Notwithstanding the silence of the law, the Secretary of Agriculture and Natural
Resources, upon the recommendation of the Commissioner of Fisheries, promulgated
Fisheries Administrative Order No. 84 (62 O.G. 1224), prohibiting electro fishing in all
Philippine waters

On June 28, 1967 the Secretary of Agriculture and Natural Resources, upon the
recommendation of the Fisheries Commission, issued Fisheries Administrative Order
No. 84-1, amending section 2 of Administrative Order No. 84, by restricting the ban
against electro fishing to fresh water fisheries (63 O.G. 9963).

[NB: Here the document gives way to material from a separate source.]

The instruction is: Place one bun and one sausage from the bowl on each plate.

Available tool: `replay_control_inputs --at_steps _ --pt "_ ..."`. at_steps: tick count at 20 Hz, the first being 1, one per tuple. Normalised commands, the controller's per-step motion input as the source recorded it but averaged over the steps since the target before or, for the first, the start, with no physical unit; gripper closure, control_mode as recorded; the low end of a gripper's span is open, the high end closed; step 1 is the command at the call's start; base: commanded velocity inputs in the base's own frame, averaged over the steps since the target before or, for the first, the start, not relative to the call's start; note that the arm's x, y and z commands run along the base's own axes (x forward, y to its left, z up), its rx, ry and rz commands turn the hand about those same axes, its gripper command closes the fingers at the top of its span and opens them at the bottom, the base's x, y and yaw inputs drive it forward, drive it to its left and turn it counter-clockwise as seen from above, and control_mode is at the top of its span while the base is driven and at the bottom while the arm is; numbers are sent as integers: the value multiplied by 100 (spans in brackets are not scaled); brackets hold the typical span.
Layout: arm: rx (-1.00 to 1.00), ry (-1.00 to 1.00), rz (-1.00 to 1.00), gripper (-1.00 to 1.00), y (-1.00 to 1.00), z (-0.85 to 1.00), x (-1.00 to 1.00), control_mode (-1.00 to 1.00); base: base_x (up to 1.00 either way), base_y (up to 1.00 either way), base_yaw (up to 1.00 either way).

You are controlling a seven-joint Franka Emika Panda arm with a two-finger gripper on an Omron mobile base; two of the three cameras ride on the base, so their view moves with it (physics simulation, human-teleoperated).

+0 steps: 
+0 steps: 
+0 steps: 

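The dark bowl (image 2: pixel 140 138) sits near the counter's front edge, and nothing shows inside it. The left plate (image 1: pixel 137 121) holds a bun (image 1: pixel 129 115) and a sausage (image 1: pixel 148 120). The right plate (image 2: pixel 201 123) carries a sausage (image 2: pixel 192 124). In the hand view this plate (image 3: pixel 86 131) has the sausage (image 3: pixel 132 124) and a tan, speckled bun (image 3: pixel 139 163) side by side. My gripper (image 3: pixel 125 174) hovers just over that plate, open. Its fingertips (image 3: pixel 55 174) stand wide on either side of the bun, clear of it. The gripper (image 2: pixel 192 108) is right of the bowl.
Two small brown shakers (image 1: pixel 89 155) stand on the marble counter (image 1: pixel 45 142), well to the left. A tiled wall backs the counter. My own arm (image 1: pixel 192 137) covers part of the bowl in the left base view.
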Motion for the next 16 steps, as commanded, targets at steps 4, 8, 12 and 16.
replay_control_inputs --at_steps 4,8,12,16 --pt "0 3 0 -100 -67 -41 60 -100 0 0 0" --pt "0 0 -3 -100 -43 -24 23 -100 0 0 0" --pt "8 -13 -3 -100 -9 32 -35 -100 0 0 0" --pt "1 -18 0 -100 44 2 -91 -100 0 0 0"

Thus, the phrase "in any portion of the Philippine waters" found in section 2, was
changed by the amendatory order to read as follows: "in fresh water fisheries in the
Philippines, such as rivers, lakes, swamps, dams, irrigation canals and other bodies of
fresh water."

Issue: Whether or not Secretary of Agriculture and Natural Resources and the
Commissioner of Fisheries exceeded their authority in issuing Fisheries Administrative
Orders Nos. 84 and 84-1
PEOPLE vs. MACEREN
79 SCRA 450, G.R. No. L-32166, October 18, 1977

Facts:
The respondents were charged with violating Fisheries Administrative Order No. 84-1
which penalizes electro fishing in fresh water fisheries. This was promulgated by the
Secretary of Agriculture and Natural Resources and the Commissioner of Fisheries
under the old Fisheries Law and the law creating the Fisheries Commission. The
municipal court quashed the complaint and held that the law does not clearly prohibit
electro fishing, hence the executive and judicial departments cannot consider the same.
On appeal, the CFI affirmed the dismissal. Hence, this appeal to the SC.

Issue:
Whether or not the administrative order penalizing electro fishing is valid.

Held:
NO. The Secretary of Agriculture and Natural Resources and the Commissioner of
Fisheries exceeded their authority in issuing the administrative order. The
old Fisheries Law does not expressly prohibit electro fishing. As electro fishing is
not banned under that law, the Secretary of Agriculture and Natural Resources and the
Commissioner of Fisheries are powerless to penalize it. Had the lawmaking body
intended to punish electro fishing, a penal provision to that effect could have been easily
embodied in the old Fisheries Law. The lawmaking body cannot delegate to an
executive official the power to declare what acts should constitute an offense. It can
authorize the issuance of regulations and the imposition of the penalty provided for in
the law itself. Where the legislature has delegated to executive or administrative officers
and boards authority to promulgate rules to carry out an express legislative purpose,
the rules of administrative officers and boards, which have the effect of extending, or
which conflict with the authority granting statute, do not represent a valid precise of the
rule-making power but constitute an attempt by an administrative body to legislate

Administrative agent are clothed with rule-making powers because the lawmaking body
finds it impracticable, if not impossible, to anticipate and provide for the multifarious
and complex situations that may be encountered in enforcing the law. All that is required
is that the regulation should be germane to the defects and purposes of the law and
that it should conform to the standards that the law prescribes. Administrative
regulations adopted under legislative authority by a particular department must be in
harmony with the provisions of the law, and should be for the sole purpose of carrying
into effect its general provisions. By such regulations, of course, the law itself cannot
be extended.

The rule-making power must be confined to details for regulating the mode or
proceeding to carry into effect the law as it has been enacted. The power cannot be
extended to amending or expanding the statutory requirements or to embrace matters
not covered by the statute. Rules that subvert the statute cannot be sanctioned.